DIRECTIONS:
Write out, without any change, the lines in the material below that run from the line with "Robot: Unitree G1" through the line with "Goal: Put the", both included.

SOURCE DATA:
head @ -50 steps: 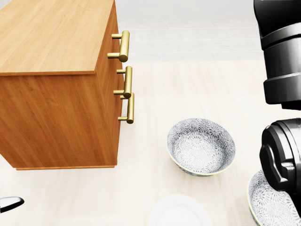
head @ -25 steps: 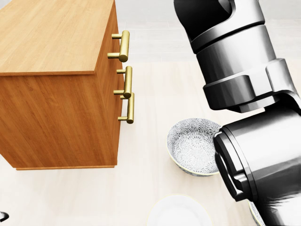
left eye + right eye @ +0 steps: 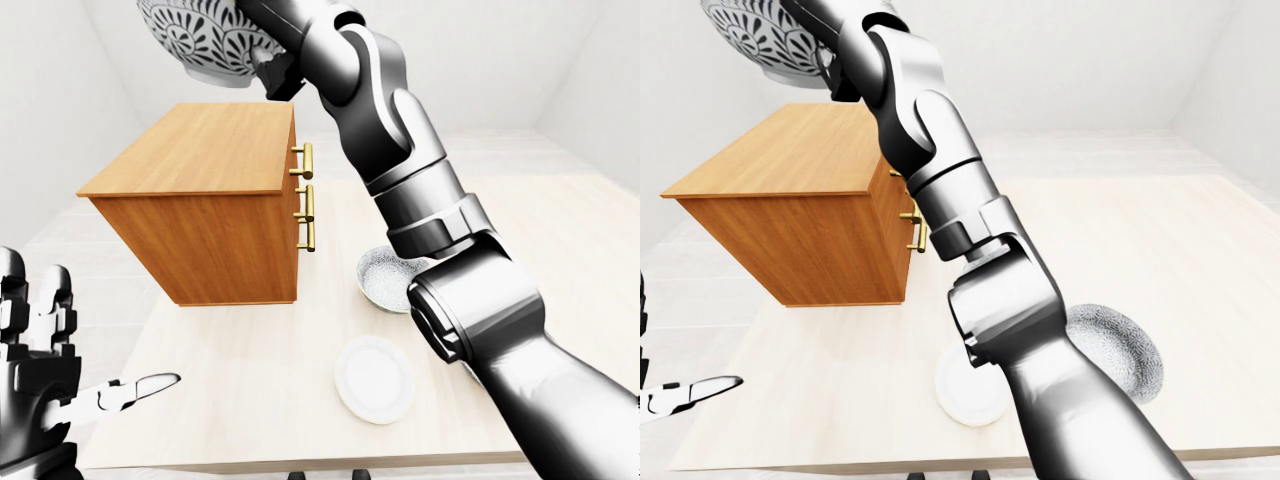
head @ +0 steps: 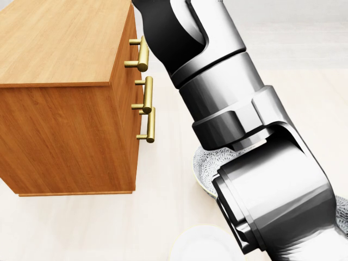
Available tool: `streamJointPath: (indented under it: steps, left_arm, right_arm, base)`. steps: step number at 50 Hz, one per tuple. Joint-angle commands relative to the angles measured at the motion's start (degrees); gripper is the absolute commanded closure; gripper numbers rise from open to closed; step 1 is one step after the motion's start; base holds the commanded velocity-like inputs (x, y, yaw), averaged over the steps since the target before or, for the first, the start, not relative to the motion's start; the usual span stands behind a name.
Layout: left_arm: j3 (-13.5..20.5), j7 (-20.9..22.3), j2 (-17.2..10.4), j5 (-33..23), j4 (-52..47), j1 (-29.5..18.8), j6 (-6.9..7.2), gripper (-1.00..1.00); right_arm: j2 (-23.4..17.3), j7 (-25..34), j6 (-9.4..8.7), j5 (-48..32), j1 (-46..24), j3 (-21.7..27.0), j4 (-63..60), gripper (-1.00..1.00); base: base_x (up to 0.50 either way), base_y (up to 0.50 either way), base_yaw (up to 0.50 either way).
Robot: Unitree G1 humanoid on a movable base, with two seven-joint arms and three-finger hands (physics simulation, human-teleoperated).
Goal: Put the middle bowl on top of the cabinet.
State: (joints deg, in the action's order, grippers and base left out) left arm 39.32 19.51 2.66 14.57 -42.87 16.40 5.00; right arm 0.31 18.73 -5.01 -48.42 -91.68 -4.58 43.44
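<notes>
The bowl hangs high over the cabinet at the left-eye view's top left. It is tipped, its patterned underside facing the camera and its rim cut off by the top edge. The right hand clamps its right side, fingers mostly hidden. The cabinet's top is bare. The left hand is low, fingers spread. The arm covers another bowl beside a plate.

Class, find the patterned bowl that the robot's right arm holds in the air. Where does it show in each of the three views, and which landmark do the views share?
Left-eye view: the lifted bowl is at the top left, higher in the picture than the cabinet.
Right-eye view: top left corner.
Head view: not in it.
Shared landmark: the wooden cabinet with brass handles.
</notes>
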Motion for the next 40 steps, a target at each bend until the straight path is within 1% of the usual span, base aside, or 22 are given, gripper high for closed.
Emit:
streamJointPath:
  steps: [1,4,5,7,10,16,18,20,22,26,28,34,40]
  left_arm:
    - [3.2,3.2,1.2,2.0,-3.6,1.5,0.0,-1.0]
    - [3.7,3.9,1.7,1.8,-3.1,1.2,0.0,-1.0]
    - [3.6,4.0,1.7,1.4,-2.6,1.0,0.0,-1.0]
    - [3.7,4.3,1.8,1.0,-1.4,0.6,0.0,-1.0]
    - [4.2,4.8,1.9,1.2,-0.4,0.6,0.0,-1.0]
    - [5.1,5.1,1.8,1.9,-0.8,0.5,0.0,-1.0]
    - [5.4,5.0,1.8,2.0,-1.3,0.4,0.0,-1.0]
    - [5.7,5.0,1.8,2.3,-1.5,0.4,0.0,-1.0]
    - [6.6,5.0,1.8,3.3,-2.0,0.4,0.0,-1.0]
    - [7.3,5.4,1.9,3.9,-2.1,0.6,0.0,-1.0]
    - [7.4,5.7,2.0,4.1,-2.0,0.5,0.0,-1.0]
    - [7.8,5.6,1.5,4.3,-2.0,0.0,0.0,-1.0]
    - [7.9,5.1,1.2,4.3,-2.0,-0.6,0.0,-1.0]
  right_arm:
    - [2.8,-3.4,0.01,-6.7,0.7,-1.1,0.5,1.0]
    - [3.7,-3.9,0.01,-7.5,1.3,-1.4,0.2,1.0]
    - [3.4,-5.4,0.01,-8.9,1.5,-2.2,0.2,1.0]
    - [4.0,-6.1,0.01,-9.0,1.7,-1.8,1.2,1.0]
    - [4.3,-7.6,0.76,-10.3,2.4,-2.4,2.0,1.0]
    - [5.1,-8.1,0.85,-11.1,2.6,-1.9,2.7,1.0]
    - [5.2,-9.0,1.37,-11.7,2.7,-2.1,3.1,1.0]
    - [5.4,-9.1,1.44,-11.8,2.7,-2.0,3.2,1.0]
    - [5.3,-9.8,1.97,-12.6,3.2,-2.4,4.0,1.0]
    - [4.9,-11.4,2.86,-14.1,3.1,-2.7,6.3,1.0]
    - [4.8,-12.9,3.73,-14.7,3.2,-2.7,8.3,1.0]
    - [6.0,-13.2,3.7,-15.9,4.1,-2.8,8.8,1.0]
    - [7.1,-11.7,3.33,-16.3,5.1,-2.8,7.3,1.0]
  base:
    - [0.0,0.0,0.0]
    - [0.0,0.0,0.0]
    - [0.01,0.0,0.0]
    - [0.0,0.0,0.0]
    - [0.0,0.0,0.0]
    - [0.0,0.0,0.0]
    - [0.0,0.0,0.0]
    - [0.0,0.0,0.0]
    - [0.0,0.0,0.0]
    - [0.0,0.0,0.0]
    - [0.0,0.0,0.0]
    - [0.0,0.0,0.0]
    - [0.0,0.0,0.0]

EXERCISE RESPONSE:
Robot: Unitree G1 humanoid on a movable base, with two seven-joint arms and three-finger hands (physics simulation, human-teleoperated).
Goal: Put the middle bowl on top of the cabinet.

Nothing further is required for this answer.